Amy Hillier, an associate professor with Penn in the schools of Design and Social Policy and Practice, offered the Attic youth guidance as they wrote the policy.
“My role was to help get the green light and put some initial language down,” she said. “I brought my privilege as a white Penn professor and they brought their courage.”
Hillier remembered a conversation about the need to include “questioning” in the definitions section of the policy. She said the youth wanted to make sure the policy accounted for gender outside the male and female binary.

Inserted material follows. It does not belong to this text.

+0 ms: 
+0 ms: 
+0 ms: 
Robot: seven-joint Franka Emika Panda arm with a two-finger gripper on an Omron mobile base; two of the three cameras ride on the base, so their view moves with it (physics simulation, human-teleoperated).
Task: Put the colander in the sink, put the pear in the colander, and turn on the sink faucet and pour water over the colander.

Branin said their favorite parts of the policy are the ones that stipulate treating biological sex as a private record and that gender-neutral pronouns must be used in school communication. Branin expects to parlay their experience on the policy in their future work in college. Branin will attend the Indiana University of Pennsylvania as a biochemistry and pre-med major. They would like to work as a plastic surgeon with a focus in transgender medicine.
“‘Doctor’ is a gender-neutral title,” they said. “I enjoy the thought of Dr. Branin instead of Ms. Branin.”
‘We’ve come a long way’
The policy for transgender and gender-nonconforming students at Philadelphia schools ended up mirroring the accommodations provided to students in the Multiracial-Multicultural-Gender Education Policy that the district adopted in 1994. It outlines social consciousness in curriculum, after-school programs, community partnerships and professional development, among other things.
The Attic also worked on that policy, said executive director Carrie Jacobs. Rita Adessa, who ran the Philadelphia Lesbian and Gay Task Force, wrote the 1994 policy and lobbied for weeks to get time for Attic youth to testify about its importance.
“There were police officers on the sides and in the back,” Jacobs said. “Now in 2016, the youth actually worked with the school district to write the transgender policy. It went from a contentious process to a collaborative process. I hate to say, ‘Oh, we’ve come such a long way,’ but I’m certainly very pleased by it.”
Everyone involved in the policy said the real work would come in the policy’s implementation. Hillier said she received funding to conduct a yearlong participatory action-research study. She expects to deliver preliminary findings at the end of the summer with a full report later.
“It can say everything on a piece of paper,” Edwards said, “but if people aren’t following it, what’s the point?”
Holzman said school counselors would likely train with The Attic during in-service days in September. She added student outreach on the policy is still in the works.
The transgender and gender-nonconforming policy is posted at www.phila.k12.pa.us/offices/administration/policies.